Thomas Dudley Cabot (May 1, 1897[1] – June 8, 1995[3]) was an American businessman. He also became the U.S. Department of State's Director of Office of International Security Affairs.[4]
Upon graduation, Cabot started working for Cabot Corporation,[1] founded by his father. He was CEO of Cabot Corporation from 1922 to 1960, when he relinquished active control of the company,[2] and went to his Boston office as director emeritus on a regular basis until his death.[1]
Cabot was also a longtime director of United Fruit Company, and became its president in 1948 in hopes of reformation, but resigned in 1949.[2] His brother John Moors Cabot was a major shareholder of United Fruit,[11] as was another family member, Henry Cabot Lodge Jr.,[12] who also served as a director of United Fruit.[13]
In 1951, Cabot was U.S. Department of State's Director of Office of International Security Affairs during the Truman administration,[1] where he spoke for the State Department on NATO affairs, was in charge of a U.S. program arming allies throughout the world,[4] and supervised the disbursement of $6 billion in foreign economic and military aid.[2] In 1953, he also served as consultant on a special development mission in Egypt.[4]
Cabot also served on the Harvard Board of Overseers, was a Director of the Harvard Alumni Association and significant benefactor of the university, and recipient of a Harvard Medal and honorary Doctor of Laws degree in 1970.[3] In 1985, Harvard's Cabot House was named in honor of Cabot and his wife.[19] The Cabot Science Complex is also named in their honor.[3]
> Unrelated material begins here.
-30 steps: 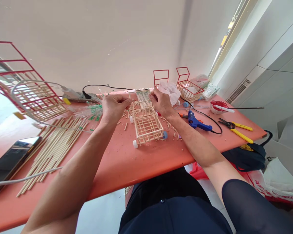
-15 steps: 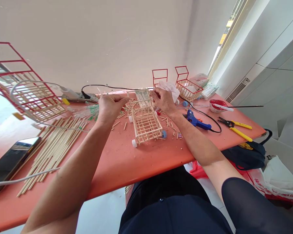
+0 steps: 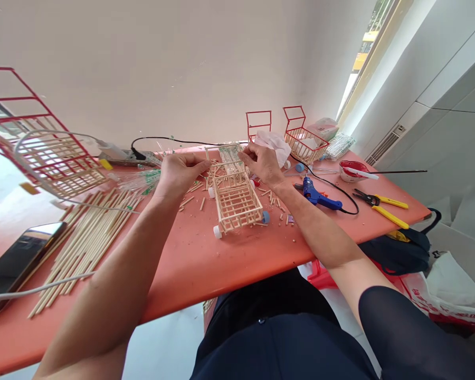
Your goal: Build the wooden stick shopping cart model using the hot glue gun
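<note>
A small cart of pale wooden sticks point(image 3: 239, 200), with bottle caps for wheels, stands on the orange table in the middle of the head view. At its far end rises a stick handle frame point(image 3: 207, 153). My left hand point(image 3: 182, 174) is closed in a pinch at the left side of that end, thumb and forefinger together. On the opposite side my right hand point(image 3: 261, 163) pinches too, fingers curled at the right of the frame. The fingers partly hide the exact spots they grip. Short cut sticks point(image 3: 277, 202) lie scattered around the cart.
A larger red-trimmed stick cart point(image 3: 43, 142) stands left, above long sticks point(image 3: 87, 237) and a phone point(image 3: 21, 258). A blue glue gun point(image 3: 319, 195), yellow-handled pliers point(image 3: 383, 206) and a red paint cup point(image 3: 352, 171) lie right. Behind is another small cart point(image 3: 306, 142).
My right hand has shifted slightly left, and my left fingertips sit a little lower at the cart's far end. The cart stays in nearly the same place.
</note>
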Demonstrator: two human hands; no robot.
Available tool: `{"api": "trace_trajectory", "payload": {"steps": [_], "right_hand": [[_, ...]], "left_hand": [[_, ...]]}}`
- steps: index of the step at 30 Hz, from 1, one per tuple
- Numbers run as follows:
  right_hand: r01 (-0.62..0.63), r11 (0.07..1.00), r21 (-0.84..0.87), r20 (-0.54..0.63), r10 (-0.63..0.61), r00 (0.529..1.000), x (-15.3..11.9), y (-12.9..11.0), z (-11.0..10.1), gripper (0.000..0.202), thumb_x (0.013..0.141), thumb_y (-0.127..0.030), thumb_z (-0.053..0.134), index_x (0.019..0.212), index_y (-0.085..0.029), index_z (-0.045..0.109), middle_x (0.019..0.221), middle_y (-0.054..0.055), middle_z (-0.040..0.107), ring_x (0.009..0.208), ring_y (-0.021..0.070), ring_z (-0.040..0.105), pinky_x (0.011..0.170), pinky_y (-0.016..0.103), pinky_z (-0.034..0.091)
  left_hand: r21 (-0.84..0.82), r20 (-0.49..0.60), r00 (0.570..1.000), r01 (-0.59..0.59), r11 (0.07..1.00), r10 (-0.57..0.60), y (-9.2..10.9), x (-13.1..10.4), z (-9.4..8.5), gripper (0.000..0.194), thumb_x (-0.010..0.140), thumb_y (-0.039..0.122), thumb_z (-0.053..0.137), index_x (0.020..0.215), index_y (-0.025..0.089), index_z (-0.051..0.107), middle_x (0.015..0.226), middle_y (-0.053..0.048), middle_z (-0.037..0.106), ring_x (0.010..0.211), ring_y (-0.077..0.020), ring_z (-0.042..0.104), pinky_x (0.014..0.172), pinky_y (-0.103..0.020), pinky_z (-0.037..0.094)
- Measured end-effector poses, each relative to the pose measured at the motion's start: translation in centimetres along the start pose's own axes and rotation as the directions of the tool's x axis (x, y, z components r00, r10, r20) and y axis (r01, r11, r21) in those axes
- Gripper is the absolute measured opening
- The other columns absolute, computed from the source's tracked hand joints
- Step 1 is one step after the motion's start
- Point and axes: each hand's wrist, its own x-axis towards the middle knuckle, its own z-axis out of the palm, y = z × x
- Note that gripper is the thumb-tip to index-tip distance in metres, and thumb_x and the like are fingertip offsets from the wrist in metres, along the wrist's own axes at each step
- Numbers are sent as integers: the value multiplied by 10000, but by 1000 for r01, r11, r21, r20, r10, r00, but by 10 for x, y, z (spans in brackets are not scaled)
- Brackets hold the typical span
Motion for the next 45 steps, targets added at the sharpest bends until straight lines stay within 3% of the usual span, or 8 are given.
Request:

Cabot had many ties to MIT and was the longest serving member of the MIT Corporation, serving for 49 consecutive years.[20] He was elected a Life Member of the Corporation in 1951 and Life Member Emeritus in 1972. As part of his MIT Corporation work he served on many Corporation Standing and Visiting Committees.[20]
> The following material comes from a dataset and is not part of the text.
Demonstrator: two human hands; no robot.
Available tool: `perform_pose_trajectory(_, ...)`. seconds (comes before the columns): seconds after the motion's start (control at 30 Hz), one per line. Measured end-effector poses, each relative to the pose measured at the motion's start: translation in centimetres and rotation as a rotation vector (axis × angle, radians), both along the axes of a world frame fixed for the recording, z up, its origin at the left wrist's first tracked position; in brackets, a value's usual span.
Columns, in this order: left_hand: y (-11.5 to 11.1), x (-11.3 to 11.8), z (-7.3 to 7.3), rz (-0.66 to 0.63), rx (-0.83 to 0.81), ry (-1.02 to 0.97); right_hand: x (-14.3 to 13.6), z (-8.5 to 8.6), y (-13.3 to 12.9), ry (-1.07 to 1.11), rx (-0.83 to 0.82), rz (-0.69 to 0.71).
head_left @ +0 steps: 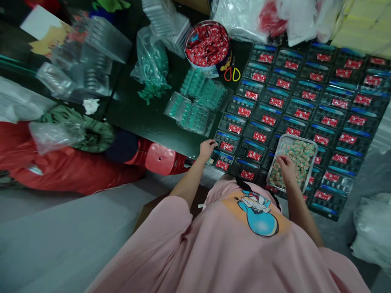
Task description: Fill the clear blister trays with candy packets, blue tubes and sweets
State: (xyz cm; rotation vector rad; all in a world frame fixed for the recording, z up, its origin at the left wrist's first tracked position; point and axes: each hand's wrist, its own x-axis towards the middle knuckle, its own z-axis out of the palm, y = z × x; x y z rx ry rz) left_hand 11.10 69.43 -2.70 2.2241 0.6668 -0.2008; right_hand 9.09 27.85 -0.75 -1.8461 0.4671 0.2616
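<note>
Rows of dark plastic trays (302,114), each with a blue item and a red patterned packet, cover the right part of the table. My left hand (207,149) is over the leftmost trays, its fingertips pinched on a small pale piece (215,143). A metal tray (312,162) full of small beige and green pieces (297,156) rests on top of the rows. Over this tray's left part is my right hand (286,165), fingers closed together at the pieces; whatever they hold is too small to make out.
A round tin of red packets (207,44), scissors (232,74), green-filled clear packs (195,116) and a bag of green pieces (152,61) stand beyond my left hand. Clear plastic trays (104,40) are farther left. A red stool (160,158) is beside the table edge.
</note>
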Motion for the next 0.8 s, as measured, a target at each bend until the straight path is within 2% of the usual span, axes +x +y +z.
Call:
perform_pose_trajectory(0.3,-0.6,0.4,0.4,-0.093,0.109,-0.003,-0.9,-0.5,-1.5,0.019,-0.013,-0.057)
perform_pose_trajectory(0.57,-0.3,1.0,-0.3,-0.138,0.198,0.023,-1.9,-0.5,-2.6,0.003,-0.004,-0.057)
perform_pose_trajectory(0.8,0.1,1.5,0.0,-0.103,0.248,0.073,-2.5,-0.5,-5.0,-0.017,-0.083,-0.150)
He established the Thomas Dudley Cabot Scholarship Fund at MIT in 1960 and in 1977 members of his family honored him by endowing the Thomas Dudley Cabot Institute Chair.[20] He and his wife established the Thomas D. and Virginia W. Cabot chair, in 1986, following his family's legacy of MIT involvement. His grandfather, Dr. Samuel Cabot, was a Boston citizen who supported the founding of MIT and his father, Godfrey L. Cabot, graduated from MIT in 1881.[21] Godfrey L. Cabot also supported the Institute by establishing the Godfrey L. Cabot Solar Energy Fund.[22]
Writings
Quick-Water and Smooth: A Canoeist's Guide to New England Rivers, 1935
Beggar on Horseback: The Autobiography of Thomas D. Cabot, 1979
Avelinda: The Legacy of a Yankee Yachtsman, 1991
Personal life
Cabot was married to Virginia Wellington Cabot for 75 years, from 1920 to his death in 1995. They resided in Weston, Massachusetts for seventy-five years,[2] and had five children: Louis Wellington Cabot, businessman, philanthropist, former Chairman of Federal Reserve Bank of Boston,[23] Thomas Dudley Cabot Jr.,[1] Robert Moors Cabot,[1] Dr. Edmund Billings Cabot,[1]Andover star and retired surgeon,[24][25] and Linda Cabot Black, cofounder of Opera Company of Boston and Opera New England.[26] in his 80s he lost the sight of an eye in a cross-country skiing accident, but he retained his enthusiasm for the active life. He and his wife, who celebrated their 75th wedding anniversary were tramping the mountains of Colorado. They also had 29 grandchildren, and 23 great-grandchildren. Virginia Cabot died in 1997 at Phillips House in Massachusetts General Hospital in Boston. She was 97.